Repeat the listing word for word. Leave every picture out.

■ ■ ■ ■ ■

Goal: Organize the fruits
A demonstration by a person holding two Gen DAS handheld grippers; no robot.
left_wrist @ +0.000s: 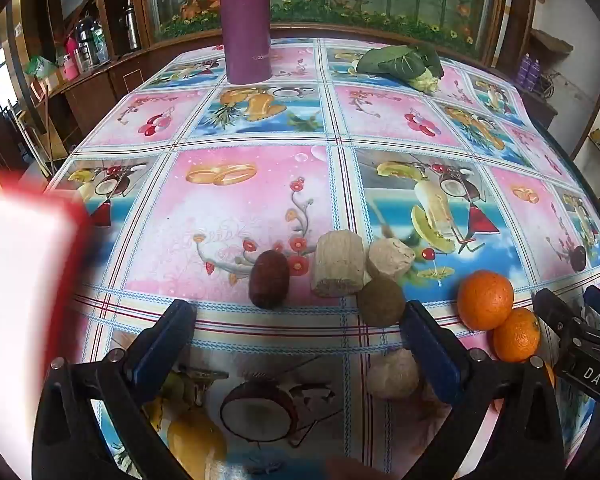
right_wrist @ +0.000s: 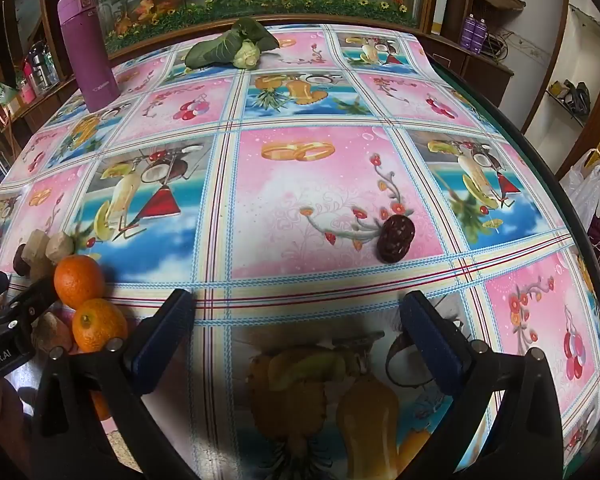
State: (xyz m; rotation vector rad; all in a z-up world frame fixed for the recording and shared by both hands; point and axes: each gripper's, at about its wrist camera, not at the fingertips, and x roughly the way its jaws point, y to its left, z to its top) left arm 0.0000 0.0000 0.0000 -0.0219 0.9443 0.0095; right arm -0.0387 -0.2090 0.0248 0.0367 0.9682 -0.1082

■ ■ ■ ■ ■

FINAL ANSWER:
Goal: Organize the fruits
A demonstration by a person holding two Gen DAS handheld grippers; no robot.
left_wrist @ +0.000s: 
right_wrist @ +0.000s: 
State: (xyz m; rotation vector rad; all in a z-up world frame fixed for the recording and shared by both hands; point and axes: each gripper's, at about its wrist camera, not at the fingertips, and x roughly the way its jaws point, y to its left, z to its top) left arm 0.0000 0.0000 0.0000 -0.0219 0.9443 0.0095; right arm -0.0387 -0.2090 0.0248 0.0367 0.9682 -0.1082

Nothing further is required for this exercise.